Глава 3

19 1 0
                                    

Юске никуда не пошёл.

Рен пришёл сам.

Юске знал, что произойдёт этой ночью ещё до того, как брат запер дверь изнутри — и даже грызущее чувство вины не могло заглушить тревожно-сладкого предвкушения.
Где-то далеко, в другом крыле дома, их ничего не подозревающие родители ложились спать.

Где-то ещё дальше, на краю света — в Канагаве, Тодо отправлял ему сообщение с пожеланием спокойной ночи и миллионом смайликов.

Юске чувствовал себя последней мразью, когда думал об этом — и был абсолютно, безоговорочно счастлив, когда прикосновение брата к лицу начисто вымело из головы все мысли. Когда Рен потянул из его стиснутой руки телефон, пальцы разжались сами.

— Так это тот самый мальчик? — протянул Рен, глядя на заставку — ее поменял Тодо, поставив их общую фотографию, и Юске поленился спорить. — Красивый. У тебя хороший вкус, Юске.
— Интересно, почему тебя не смущает тот факт, что это именно мальчик? — Юске отнял у Рена телефон, захлопнул его и отложил на стол. — Ведь было бы логичнее встречаться с девушкой в такой ситуации.

Рен рассмеялся:

— Юске, я наблюдаю за тобой с рождения! Ты и девушка? Серьёзно? — он хмыкнул и провел пальцем по губам Юске.

Младший прикрыл глаза.

— Вот это сейчас было обидно, знаешь.
— В самом деле?

Юске вздохнул.

— Нет. Конечно, нет...

Рен улыбнулся — а потом наклонился и поцеловал его.

Мир вокруг взорвался. Всё прочее потеряло значение.

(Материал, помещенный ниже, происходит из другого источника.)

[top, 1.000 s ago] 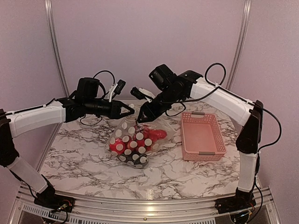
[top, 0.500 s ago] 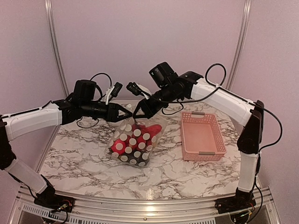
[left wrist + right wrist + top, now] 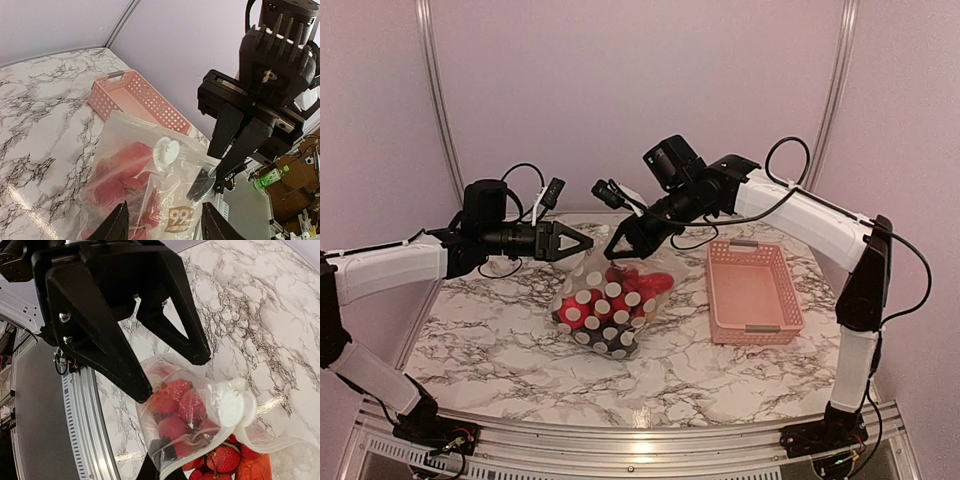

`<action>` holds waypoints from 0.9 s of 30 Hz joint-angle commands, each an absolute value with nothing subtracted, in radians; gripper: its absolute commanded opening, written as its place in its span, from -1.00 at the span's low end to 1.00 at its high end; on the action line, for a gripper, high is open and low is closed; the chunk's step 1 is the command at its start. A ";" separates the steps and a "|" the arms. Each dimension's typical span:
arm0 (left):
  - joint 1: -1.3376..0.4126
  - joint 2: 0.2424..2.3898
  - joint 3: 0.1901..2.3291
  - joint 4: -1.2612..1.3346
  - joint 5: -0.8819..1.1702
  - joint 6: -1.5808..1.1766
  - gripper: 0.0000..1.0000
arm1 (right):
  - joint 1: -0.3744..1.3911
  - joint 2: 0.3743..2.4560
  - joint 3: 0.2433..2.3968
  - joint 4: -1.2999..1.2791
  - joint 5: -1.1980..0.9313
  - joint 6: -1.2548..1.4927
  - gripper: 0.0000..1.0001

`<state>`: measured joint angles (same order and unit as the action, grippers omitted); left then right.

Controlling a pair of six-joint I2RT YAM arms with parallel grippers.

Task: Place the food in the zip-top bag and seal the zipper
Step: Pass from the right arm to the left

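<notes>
The right gripper point(image 3: 617, 254) has its jaws pressed together on the top edge of the zip-top bag point(image 3: 605, 310), holding that end up while the bag's lower part sits on the marble surface point(image 3: 490, 320). Red strawberries point(image 3: 172, 410) show through the clear plastic. The left gripper point(image 3: 586, 243) hovers just beside the bag's top, jaws spread and empty. A pink basket point(image 3: 752, 290) stands to the right.

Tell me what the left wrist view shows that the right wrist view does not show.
Only the left wrist view: the pink slotted plastic basket, and the whole right hand shut on the top of the clear soft plastic bag. Only the right wrist view: the whole left hand, open, and an orange toy carrot. Both: the bag, red toy food inside it, the marbled table.
</notes>
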<state>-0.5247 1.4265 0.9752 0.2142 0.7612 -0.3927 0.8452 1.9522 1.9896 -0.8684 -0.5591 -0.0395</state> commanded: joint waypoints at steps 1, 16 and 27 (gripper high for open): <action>-0.526 1.467 0.996 0.350 0.889 -0.453 0.04 | 0.855 1.912 1.982 -0.855 -0.581 -0.058 -1.00; -0.528 1.585 1.104 0.243 0.958 -0.382 -0.62 | 0.856 1.904 1.972 -0.870 -0.567 -0.055 -1.00; -0.528 1.540 1.177 0.117 0.845 -0.298 -0.92 | 0.827 1.889 1.923 -0.879 -0.419 -0.012 -0.97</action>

Юске сам не понял, когда оказался лежащим на кровати, вдавленным в матрас телом брата — и не желал задумываться, просто обнимал его за шею и целовал, как в последний раз в жизни. Все это было слишком похоже на сон — один из тех прекрасно-постыдных снов, что терзали его большую часть жизни.

Это было в тысячу раз лучше любого сна, потому что происходило по-настоящему, хотя осознание этого до сих пор не укладывалось у него в голове.

Юске застонал, когда брат протиснул своё колено между его бёдер, и разорвал поцелуй:

— Рен... — брат пошевелился, потираясь бедром о пах Юске, и у него тут же перехватило дыхание. — Рен! Я...
— Тише, Юске, — Рен улыбнулся, скользнул губами по щеке вверх до скулы и лизнул ушную раковину — Юске взрогнул и невольно выгнулся, прижимаясь теснее. — Хороший мой... — брат чуть прикусил кончик уха, обвёл его языком, и Юске потерял волю.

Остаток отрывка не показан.